Please return every line of the listing. Keep each one exact.

┌──

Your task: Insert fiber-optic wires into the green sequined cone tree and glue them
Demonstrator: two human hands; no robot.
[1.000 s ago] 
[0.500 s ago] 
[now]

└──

* **Answer space**
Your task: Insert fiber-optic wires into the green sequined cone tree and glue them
Demonstrator: two human hands; no robot.
[1.000 s ago] 
[0.500 s ago] 
[now]

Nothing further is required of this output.